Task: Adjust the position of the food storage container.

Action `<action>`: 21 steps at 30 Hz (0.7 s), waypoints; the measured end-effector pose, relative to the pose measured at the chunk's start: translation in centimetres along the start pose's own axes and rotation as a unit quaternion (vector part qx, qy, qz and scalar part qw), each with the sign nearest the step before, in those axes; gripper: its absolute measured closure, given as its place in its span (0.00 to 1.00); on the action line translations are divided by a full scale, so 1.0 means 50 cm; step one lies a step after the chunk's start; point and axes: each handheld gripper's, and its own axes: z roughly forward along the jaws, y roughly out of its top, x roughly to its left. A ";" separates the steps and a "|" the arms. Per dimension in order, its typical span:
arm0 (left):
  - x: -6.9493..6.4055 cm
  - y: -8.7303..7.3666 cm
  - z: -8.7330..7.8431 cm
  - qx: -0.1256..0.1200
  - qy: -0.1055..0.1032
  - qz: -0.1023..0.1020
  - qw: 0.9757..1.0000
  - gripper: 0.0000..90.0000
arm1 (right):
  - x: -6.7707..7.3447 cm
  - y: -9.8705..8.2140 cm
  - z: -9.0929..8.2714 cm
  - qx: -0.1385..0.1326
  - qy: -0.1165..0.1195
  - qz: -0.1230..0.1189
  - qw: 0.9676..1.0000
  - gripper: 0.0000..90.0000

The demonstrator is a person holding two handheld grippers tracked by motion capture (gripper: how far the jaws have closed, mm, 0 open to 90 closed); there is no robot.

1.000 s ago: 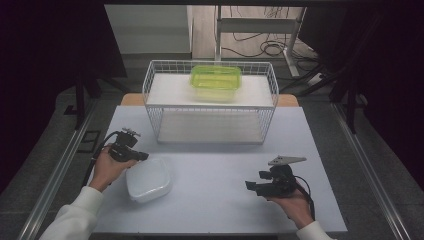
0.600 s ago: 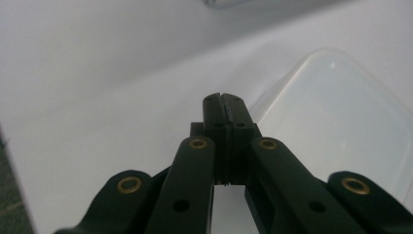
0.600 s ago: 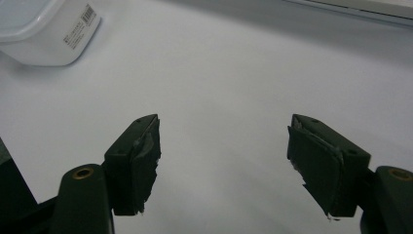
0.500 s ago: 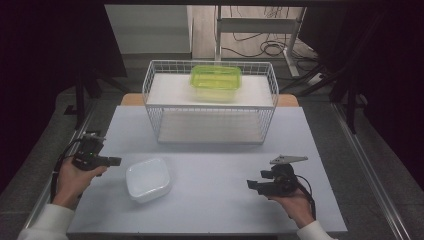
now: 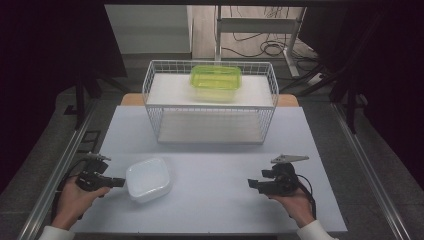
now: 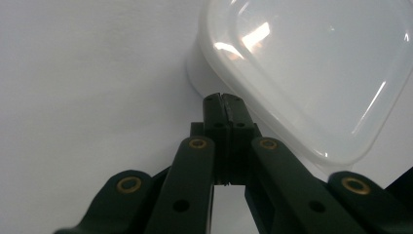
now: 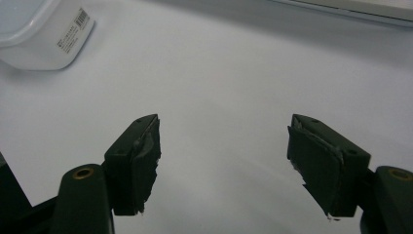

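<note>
Left gripper (image 5: 117,182), jaws pressed together, beside white lidded box (image 5: 148,179), lower left: may shove it. Right gripper (image 5: 252,184) spread, idle.

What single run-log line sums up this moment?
left hand-held gripper: shut, beside white container | right hand-held gripper: open, empty | green container: on wire rack
</note>
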 end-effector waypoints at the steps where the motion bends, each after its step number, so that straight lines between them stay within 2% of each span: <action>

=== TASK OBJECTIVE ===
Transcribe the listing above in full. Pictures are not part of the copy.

=== RESPONSE AREA ===
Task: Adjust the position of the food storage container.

Action `<action>`: 21 steps at 30 Hz (0.7 s), waypoints; the measured end-effector pose, relative to the pose measured at the chunk's start: translation in centimetres along the start pose's own axes and rotation as a unit quaternion (vector part qx, qy, qz and scalar part qw), each with the sign nearest the step before, in those axes; gripper: its absolute measured closure, given as its place in its span (0.00 to 1.00); on the action line translations are divided by a full scale, so 1.0 means 50 cm; step one lies a step after the chunk's start; point and axes: each handheld gripper's, and its own axes: z roughly forward along the jaws, y roughly out of its top, x roughly to its left. A ";" separates the steps and a "|" the arms. Per dimension in order, its typical span:
arm0 (left):
  - x: -6.9493..6.4055 cm
  - y: -8.7303..7.3666 cm
  - z: -8.7330..7.8431 cm
  - qx: -0.1256..0.1200
  - qy: -0.1055..0.1032
  - qz: -0.1023..0.1020
  - qw: 0.9757..1.0000
  - gripper: 0.0000..90.0000
arm1 (right):
  - x: -6.7707..7.3447 cm
  - y: -9.8705..8.2140 cm
  - z: -9.0929..8.2714 cm
  - qx: -0.1385..0.1326
  - qy: -0.1165..0.1195
  - qz: -0.1230..0.1189
  - qw: 0.9676..1.0000
  - gripper: 0.0000..90.0000

The demonstrator is a person holding two handheld grippers tracked by motion capture (gripper: how far the jaws have closed, mm, 0 open to 90 closed); there is no robot.

1.000 s ago: 
0.600 s ago: 
0.600 s ago: 
0.500 s ago: 
now: 
now: 
now: 

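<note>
Left gripper (image 5: 117,182), jaws pressed together, beside white lidded box (image 5: 148,179), lower left: may shove it. Right gripper (image 5: 252,184) spread, idle.

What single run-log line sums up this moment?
left hand-held gripper: shut, beside white container | right hand-held gripper: open, empty | green container: on wire rack
</note>
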 end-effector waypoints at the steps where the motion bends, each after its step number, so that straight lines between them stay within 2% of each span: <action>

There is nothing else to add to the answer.